Advertising and Society (NYU and USC)
In this course, we will examine the role of advertising in contemporary society as an economic force and a cultural form of representation. We will focus on the historical and institutional contexts in which advertising has evolved and exists today as a central aspect of consumer society. This will involve looking at social structures, economic conditions, media institutions, and governmental regulations. We will become familiar with many of the theoretical tools that help us to understand the content and communicational impact of advertisements and commodities. We will examine the ways in which advertising and consumption are enlisted in processes of cultural representation and identity construction. Finally, we will consider some of the social responses to advertising and consumption, including anti-consumption movements.
Communication and Culture (USC)
This course is designed as an introduction to communication as the study of culture. Any study of communication entails an understanding of culture, and vice versa. As an examination of cultural institutions, ideologies, artifacts, and productions, work in cultural studies and communication is concerned with the integral relationship of cultural practices to relationships of power. Therefore we will focus on some of the key methodologies of cultural analysis and some of the primary themes of cultural study, with an emphasis on how they intersect with central issues in the field of communication. The first half of the course will be devoted to general approaches, key concepts, and over-arching questions, with a particular emphasis on the study of media, popular culture, and communication. The second half will focus more specifically on distinct units of study—gender, sexuality, media and others—as individual case studies of cultural analysis. We will pay particular attention to how notions of both culture and cultural study have changed over time, and how those legacies influence contemporary debates around cultural production, cultural identity, and global cultural change.

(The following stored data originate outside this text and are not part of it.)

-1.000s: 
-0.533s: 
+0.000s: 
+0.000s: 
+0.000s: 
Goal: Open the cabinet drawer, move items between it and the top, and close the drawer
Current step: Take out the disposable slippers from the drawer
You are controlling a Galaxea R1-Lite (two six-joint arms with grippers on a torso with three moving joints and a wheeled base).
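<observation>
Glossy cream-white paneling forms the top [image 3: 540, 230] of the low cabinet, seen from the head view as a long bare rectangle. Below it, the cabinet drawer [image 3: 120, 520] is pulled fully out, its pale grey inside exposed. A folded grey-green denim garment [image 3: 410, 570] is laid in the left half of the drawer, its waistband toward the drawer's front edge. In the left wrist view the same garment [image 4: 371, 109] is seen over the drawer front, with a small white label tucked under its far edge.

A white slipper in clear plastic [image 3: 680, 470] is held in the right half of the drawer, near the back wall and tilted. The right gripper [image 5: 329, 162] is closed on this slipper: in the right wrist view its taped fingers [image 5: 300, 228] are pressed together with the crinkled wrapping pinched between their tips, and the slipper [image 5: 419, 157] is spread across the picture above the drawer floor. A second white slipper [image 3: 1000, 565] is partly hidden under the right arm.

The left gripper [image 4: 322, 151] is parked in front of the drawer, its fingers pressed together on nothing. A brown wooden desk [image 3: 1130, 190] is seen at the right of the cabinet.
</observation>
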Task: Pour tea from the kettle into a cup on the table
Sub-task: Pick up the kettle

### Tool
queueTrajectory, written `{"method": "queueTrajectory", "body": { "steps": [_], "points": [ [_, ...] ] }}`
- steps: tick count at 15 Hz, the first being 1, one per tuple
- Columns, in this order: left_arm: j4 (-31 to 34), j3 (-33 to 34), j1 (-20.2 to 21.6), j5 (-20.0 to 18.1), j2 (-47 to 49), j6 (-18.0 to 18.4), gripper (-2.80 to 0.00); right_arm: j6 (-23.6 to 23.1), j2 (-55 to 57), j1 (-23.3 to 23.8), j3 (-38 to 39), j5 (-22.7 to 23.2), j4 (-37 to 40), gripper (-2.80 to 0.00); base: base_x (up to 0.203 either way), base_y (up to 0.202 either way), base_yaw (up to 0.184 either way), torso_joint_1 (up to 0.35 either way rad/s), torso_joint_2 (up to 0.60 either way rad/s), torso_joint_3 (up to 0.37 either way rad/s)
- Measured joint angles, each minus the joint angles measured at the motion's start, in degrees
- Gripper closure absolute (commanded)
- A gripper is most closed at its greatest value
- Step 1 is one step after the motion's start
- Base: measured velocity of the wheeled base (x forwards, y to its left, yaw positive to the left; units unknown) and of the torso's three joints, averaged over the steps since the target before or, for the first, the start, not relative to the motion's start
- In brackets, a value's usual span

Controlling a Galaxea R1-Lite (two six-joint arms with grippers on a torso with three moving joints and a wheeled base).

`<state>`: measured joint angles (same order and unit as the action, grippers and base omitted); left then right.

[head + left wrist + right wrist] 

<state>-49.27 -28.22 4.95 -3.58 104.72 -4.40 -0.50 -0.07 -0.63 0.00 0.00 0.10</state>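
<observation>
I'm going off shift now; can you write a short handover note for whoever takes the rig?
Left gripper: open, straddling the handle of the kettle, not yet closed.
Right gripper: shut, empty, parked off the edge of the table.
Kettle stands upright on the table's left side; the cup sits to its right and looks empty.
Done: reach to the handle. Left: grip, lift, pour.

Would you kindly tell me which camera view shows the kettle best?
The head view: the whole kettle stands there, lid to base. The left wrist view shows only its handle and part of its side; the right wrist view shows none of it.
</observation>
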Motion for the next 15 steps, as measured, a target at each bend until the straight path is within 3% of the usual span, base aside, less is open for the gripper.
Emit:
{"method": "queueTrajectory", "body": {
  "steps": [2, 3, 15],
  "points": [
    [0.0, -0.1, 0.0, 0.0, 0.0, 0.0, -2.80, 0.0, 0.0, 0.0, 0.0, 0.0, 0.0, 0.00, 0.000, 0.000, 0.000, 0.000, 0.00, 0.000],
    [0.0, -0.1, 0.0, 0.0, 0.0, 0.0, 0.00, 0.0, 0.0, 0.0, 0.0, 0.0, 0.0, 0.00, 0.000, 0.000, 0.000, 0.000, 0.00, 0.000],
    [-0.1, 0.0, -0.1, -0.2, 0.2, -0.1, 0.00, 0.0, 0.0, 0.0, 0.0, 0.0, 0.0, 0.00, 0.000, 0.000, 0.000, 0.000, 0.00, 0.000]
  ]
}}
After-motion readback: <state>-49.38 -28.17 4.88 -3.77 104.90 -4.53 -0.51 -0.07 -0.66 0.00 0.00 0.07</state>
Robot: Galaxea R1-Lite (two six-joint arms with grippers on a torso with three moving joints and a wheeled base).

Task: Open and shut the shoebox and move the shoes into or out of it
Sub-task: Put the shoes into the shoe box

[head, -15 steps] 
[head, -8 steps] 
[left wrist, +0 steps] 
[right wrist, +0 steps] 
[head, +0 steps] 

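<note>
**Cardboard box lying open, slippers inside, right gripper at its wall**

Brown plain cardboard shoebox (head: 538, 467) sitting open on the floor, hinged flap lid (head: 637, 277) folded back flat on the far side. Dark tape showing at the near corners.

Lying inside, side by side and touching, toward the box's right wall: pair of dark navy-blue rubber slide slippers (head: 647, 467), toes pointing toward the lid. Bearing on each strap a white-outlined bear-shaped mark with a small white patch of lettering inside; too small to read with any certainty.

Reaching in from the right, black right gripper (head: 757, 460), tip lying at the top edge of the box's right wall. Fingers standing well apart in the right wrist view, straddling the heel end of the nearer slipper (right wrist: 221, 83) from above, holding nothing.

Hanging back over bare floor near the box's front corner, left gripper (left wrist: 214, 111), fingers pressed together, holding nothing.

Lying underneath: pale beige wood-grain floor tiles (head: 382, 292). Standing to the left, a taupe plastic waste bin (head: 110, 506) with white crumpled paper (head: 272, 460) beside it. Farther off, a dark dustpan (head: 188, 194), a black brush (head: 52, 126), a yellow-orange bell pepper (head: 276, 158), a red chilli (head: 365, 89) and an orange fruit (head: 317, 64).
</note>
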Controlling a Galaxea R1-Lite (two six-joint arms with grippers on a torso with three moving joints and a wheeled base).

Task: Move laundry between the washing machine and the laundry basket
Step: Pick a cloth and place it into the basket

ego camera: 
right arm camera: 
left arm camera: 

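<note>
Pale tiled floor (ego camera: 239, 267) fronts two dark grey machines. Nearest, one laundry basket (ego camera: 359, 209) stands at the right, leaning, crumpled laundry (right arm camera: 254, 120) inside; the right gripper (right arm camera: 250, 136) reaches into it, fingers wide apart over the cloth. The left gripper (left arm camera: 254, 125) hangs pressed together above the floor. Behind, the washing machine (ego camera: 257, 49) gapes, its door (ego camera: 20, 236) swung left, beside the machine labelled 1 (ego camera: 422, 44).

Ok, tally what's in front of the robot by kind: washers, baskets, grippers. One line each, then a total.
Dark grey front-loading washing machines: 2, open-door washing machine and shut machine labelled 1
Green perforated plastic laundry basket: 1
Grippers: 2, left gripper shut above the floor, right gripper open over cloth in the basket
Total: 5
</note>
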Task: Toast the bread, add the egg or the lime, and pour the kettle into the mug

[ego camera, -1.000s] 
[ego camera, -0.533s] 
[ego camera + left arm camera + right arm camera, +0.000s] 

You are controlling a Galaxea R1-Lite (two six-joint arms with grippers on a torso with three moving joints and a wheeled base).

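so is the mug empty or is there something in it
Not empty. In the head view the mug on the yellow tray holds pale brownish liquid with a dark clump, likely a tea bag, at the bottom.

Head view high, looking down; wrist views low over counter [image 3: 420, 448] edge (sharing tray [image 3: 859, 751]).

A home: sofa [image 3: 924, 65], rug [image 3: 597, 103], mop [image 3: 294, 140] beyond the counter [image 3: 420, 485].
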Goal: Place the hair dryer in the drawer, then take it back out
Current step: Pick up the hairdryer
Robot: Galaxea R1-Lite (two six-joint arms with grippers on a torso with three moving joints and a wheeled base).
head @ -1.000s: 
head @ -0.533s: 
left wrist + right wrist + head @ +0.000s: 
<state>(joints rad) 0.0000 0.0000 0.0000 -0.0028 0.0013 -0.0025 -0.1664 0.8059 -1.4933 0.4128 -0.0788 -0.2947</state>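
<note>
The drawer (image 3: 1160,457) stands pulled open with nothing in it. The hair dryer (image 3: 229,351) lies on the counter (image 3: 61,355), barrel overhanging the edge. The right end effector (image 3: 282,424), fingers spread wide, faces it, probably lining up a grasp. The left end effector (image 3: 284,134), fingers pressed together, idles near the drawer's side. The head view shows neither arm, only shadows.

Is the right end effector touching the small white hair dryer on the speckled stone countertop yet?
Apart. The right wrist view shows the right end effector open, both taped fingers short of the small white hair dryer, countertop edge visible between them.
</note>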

Interpreting Popular Culture (USC)
This course will explore popular culture as an indicator of cultural values, a producer and reflection of cultural meaning, and a means of communication. Students will become familiar with various theoretical tools and research methods that are useful for understanding popular culture. We will use these theories and methods as strategies for interpreting cases from contemporary popular culture. Our emphasis will be on developing a critical eye in encounters with culture in everyday contexts, and on communicating critical interpretations in writing.